React は 🪄 「今はこういう状態」と書くと、その姿に勝手になるやり方です。「今のカウントは 5」と書けば、画面はちゃんと 5 を映してくれる。“どう書き換えるか”の手順は、Reactが裏で面倒を見てくれる——これが「宣言的(せんげんてき)」です。
🟢 ざっくり:素のJS=「やり方(手順)を書く」/ React=「ありたい姿(状態)を書く」。
🧩 しくみ:4つの言葉だけ
React は次の4つさえ押さえればOKです。
| ことば | よみ・言い換え | これは何? |
|---|---|---|
| コンポーネント | UIの部品 | ボタン・カードなど、画面を再利用できる部品に分ける単位。部品を組み合わせて画面を作る |
| JSX | ジェイエスエックス | JSの中に、HTMLっぽく画面を書ける書き方。<button>…</button> をそのまま書ける |
| 状態(state) | ステート=今の状態 | カウントの数や入力中の文字など、変化する値。これを変えると UIが自動で更新される(宣言的・リアクティブ) |
| 仮想DOM | かそうDOM | 変更をまずメモリ上で計算し、本物の画面には“変わった所だけ”を反映して速くするしくみ |
ポイントは 状態(state)と画面が結びついていること。状態を変えれば画面が追いかける(リアクティブ)。だから「画面のどこをどう書き換えるか」を自分で書かなくてよくなります。
🔧 小さなコード例:おなじみのカウンター
前のページ(素のJS)と同じカウンターを、Reactの useState(ユーズステート) で書くとこうなります。
function Counter() {
const [count, setCount] = useState(0); // ① 状態:今のカウント
return (
<button onClick={() => setCount(count + 1)}>
クリック回数:{count} {/* ② 状態を画面に埋め込む */}
</button>
);
}
3行ずつ読むと——
- ①
useState(0):カウントの 状態 を作る(初期値 0)。count=今の値、setCount=値を変える関数。 - ②
{count}:画面の中に 状態をそのまま埋め込む。 - ボタンを押すと
setCountで 状態を 1 増やすだけ。
素のJSとの違いがここ👇
素のJSなら「ボタンを押す → 数を増やす → その数で表示テキストを書き換える」と、最後の“画面更新”まで自分で書きました。 Reactは
setCountで状態を変えるだけ。{count}の表示は Reactが自動で更新してくれる。「クリックされたら画面を描き直す」を自分で書かない——これが宣言的UIの体感です。
👍 向いている / 👎 向かない・注意
| 👍 向いている | 複雑なUI(状態がたくさん絡む画面)/大規模開発・チーム開発/巨大なエコシステム(部品やツールが何でも揃う)/求人が最も多い(仕事・情報・仲間が見つけやすい) |
| 👎 向かない・注意 | 学習はやや急(state・JSX・お作法を覚える)/設定や選択肢が多い(ルーティングやデータ取得は別ライブラリで“自分で選ぶ”)/小物には大げさ(ボタン1個の小さな動きなら素のJSで十分) |
🌱 鉄則:まず素のHTML/JSで動かし、複雑になってきたらReact。最初から全部盛りにしない。
🧰 エコシステムとメタフレームワーク
Reactは「画面の部品を作る」のが本業。そのまわりに強力な仲間がいます。
- Next.js(ネクストジェイエス):Reactの メタフレームワーク(=全部入りの土台)。サーバー側でも描画でき、
react の一部をバックエンドで動かすこともできます。詳しくは 第9章 で。 - React Native(リアクトネイティブ):同じReact流の書き方で スマホアプリ(iOS/Android) も作れる。
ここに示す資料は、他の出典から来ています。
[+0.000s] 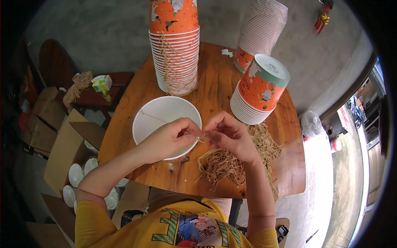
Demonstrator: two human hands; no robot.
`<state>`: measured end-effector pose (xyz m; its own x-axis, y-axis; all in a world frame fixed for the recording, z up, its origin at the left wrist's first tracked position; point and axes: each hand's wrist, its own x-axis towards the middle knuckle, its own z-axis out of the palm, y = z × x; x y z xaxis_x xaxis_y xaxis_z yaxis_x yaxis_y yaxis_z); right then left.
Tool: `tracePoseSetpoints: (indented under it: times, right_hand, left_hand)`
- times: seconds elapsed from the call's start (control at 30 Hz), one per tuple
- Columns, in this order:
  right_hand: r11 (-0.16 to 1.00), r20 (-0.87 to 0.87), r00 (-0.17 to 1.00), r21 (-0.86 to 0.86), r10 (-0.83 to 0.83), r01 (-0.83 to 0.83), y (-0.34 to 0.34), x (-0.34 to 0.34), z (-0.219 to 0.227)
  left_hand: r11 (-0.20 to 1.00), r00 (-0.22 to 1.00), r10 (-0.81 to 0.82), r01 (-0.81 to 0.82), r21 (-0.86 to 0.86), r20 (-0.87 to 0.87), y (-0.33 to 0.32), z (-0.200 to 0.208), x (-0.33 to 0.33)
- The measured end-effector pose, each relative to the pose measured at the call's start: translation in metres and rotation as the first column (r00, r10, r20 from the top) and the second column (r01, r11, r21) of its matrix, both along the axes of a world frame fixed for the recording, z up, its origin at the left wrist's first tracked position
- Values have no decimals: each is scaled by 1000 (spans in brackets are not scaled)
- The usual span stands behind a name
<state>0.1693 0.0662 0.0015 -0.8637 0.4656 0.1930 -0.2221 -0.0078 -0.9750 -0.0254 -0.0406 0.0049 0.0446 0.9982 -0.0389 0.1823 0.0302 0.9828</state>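
Yellow shirt [173,225] below left hand [178,136] and right hand [229,136], twine [199,139] within their narrow grip

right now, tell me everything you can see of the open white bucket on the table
The open bucket is round, smooth and white inside, and looks like paper; a sliver of orange outer wall shows at its near edge. It stands mouth up on the wooden table. A thin tan strand runs from its left rim toward the left hand, which hides part of its near right side; whether that hand touches it, I cannot tell.
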Motion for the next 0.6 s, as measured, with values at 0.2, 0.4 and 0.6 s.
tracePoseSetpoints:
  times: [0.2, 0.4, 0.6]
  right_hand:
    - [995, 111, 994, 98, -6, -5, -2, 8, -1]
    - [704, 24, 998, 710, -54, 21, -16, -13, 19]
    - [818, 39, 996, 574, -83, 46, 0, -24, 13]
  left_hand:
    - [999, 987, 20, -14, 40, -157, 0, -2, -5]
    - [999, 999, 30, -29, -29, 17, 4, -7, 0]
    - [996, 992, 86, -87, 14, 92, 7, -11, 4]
🔧 「Reactを覚えると、Webだけでなくモバイルや“サーバーで動くReact”まで地続きで広がる」——これが巨大エコシステムの強みです。
🏢 誰が使う?
スタートアップから大企業まで、いまの主力。新規SaaS・管理画面・公開Webアプリと、はば広く使われます。開発元は Meta(旧Facebook)。世界で最も使われ、求人・教材・サンプルがいちばん豊富なので、「最初の本格フレームワーク」として選びやすいのが大きな魅力です。
🟢 ひとことで言うと
Reactは 状態(state)を書けばUIが追いかける「宣言的UI」の定番。画面の更新を自分で書かないのが素のJSとの最大の違いです。学習はやや急で選択肢も多いけれど、複雑なUI・大規模・求人の多さでは頭ひとつ抜けています。Meta製で、Next.js(サーバーでも動く)やReact Nativeへと世界が広がります。